Extracted data entries
──────────

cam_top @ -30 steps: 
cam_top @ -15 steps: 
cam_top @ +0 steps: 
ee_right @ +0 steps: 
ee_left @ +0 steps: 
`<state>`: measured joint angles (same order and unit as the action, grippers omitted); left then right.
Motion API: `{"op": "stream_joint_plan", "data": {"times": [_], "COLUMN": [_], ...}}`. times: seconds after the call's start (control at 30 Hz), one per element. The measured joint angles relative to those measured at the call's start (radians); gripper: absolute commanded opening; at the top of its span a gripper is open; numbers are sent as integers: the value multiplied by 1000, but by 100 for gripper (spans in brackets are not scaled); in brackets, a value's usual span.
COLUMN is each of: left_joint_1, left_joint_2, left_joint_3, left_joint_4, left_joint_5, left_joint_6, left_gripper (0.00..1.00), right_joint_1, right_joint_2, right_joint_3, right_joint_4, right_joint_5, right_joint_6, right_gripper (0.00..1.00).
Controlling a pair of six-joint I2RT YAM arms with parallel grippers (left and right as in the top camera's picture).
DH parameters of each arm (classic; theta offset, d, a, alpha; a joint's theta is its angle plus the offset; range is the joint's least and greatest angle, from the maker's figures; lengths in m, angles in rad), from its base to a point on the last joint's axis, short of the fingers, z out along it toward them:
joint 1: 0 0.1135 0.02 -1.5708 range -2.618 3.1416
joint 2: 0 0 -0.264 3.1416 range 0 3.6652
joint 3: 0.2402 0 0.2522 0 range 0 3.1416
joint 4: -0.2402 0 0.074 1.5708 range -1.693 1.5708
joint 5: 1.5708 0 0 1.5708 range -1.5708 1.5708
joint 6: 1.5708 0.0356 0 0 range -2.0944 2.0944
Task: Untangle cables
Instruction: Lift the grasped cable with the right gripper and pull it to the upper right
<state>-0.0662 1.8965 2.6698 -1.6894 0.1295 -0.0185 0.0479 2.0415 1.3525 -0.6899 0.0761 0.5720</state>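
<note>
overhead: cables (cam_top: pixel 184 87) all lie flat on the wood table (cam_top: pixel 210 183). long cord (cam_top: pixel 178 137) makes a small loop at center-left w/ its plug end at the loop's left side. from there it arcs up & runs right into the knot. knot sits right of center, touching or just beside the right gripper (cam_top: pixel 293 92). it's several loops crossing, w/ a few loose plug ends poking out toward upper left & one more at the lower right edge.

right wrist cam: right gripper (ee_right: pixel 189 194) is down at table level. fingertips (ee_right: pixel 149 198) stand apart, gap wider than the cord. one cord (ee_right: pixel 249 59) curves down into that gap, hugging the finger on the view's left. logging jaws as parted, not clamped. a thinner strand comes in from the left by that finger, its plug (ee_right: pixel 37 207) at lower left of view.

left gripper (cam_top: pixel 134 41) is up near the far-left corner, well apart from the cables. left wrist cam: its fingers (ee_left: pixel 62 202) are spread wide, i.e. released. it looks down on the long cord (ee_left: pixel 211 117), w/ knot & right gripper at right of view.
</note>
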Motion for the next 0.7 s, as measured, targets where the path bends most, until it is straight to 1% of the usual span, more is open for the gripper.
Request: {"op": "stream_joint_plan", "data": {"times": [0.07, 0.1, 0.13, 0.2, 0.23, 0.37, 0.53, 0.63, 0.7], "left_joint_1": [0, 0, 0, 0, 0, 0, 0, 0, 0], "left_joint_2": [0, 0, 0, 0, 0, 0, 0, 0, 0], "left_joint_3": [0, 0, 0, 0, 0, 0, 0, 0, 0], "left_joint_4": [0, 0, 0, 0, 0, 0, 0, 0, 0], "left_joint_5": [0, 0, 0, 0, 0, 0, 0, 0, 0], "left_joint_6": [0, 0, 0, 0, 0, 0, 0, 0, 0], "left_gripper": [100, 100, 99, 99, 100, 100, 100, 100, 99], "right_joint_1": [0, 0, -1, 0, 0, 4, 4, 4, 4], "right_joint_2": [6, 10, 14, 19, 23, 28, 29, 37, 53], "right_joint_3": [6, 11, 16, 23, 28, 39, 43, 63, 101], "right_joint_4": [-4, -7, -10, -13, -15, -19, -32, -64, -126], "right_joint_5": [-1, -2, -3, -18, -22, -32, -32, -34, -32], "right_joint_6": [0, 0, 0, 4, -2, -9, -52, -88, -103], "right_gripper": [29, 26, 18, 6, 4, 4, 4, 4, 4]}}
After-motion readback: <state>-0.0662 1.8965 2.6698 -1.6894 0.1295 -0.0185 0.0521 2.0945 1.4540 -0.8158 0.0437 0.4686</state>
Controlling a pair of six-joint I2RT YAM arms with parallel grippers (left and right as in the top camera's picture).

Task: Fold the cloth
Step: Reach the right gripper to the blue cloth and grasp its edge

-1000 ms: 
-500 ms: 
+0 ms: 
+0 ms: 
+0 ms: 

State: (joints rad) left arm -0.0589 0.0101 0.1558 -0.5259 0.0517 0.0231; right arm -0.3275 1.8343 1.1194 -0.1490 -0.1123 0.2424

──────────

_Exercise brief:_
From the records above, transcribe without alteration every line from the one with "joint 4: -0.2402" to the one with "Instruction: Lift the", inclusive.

_Task answer:_
joint 4: -0.2402 0 0.074 1.5708 range -1.693 1.5708
joint 5: 1.5708 0 0 1.5708 range -1.5708 1.5708
joint 6: 1.5708 0.0356 0 0 range -2.0944 2.0944
Task: Untangle cables
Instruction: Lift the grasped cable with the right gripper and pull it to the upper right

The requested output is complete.